Authoritarian nationalism is a governance style that is back in fashion. With the breakdown of relations between Russia and the West, Putin has sought to pivot more firmly to Asia, most especially to China.
Xi Jinping and Putin have a strong working relationship. It helped that in 2004 both countries resolved a long-standing border dispute. Some observers argue that both powers are converging around a neo-revisionist challenge to the “liberal international order” historically defended by the United States.
China’s interests, however, diverge from Russia’s because it is much more integrated into this order and reaps considerable rewards from it. Its island-building in the South China Sea has not provoked the same reaction as Russia’s revanchism in the “Near Abroad”.
It is noticeable that the term “new Cold War” is now used in the US to refer to China as well as to Russia. While there may be a certain alignment, there is no formal alliance between Russia and China to challenge what is now manifestly dysfunctional US leadership.
Putin has also cultivated Shinzo Abe in Japan, and hinted at a resolution of the Kurile islands dispute, but there has been little formal progress.
World stage
Last year Putin became the longest serving Russian leader since Stalin. He is now a deeply experienced figure on the world stage. He helped restore Russian prosperity after the disastrous Yeltsin years, and brought a renewed sense of national pride to the country even before his Crimea gambit.

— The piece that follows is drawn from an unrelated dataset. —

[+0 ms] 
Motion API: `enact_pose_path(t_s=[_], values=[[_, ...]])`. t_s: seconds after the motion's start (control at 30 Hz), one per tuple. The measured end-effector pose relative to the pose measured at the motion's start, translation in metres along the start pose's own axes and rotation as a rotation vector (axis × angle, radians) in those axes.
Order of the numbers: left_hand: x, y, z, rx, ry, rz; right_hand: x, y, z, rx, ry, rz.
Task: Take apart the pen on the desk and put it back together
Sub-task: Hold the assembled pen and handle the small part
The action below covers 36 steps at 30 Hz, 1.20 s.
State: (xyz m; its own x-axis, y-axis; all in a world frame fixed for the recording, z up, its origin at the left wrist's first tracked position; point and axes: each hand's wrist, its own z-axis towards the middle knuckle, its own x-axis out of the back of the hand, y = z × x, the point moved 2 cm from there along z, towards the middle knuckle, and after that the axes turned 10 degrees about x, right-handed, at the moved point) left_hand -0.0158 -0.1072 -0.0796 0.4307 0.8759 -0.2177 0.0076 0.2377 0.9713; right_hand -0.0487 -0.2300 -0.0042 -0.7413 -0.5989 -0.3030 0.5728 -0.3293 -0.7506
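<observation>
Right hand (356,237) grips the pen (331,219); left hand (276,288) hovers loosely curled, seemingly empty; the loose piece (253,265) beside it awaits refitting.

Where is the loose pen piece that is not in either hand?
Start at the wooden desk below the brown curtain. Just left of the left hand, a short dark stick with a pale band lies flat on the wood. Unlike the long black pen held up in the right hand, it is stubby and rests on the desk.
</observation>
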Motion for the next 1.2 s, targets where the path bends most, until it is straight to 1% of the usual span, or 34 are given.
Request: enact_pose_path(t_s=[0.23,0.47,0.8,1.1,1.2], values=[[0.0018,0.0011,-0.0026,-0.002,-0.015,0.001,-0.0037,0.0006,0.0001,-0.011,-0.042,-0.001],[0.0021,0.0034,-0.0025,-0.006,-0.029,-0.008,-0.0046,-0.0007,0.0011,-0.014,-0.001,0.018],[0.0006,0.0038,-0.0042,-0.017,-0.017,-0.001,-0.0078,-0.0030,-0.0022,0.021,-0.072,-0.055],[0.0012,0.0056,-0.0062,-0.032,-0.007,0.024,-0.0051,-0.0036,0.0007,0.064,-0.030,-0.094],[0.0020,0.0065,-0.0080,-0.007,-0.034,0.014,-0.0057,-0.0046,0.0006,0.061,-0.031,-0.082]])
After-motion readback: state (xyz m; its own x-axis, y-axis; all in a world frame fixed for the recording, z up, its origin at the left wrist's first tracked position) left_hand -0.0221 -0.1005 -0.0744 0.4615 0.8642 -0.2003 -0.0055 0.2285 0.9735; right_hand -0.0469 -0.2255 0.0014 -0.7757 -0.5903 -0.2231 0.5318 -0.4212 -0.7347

This last explicitly revanchist boost to Russian pride has come with long-term costs. Earlier this week Putin made a campaign appearance at the construction site of the unfinished Crimean Bridge. The bridge across the Kerch Strait is designed to connect mainland Russia to Crimea, now a relatively isolated backwater because of international sanctions.
The project is a metaphor for Putin’s Russia today, a country that has invested too much in building a bridge to the past at the expense of a more open and prosperous future for its people.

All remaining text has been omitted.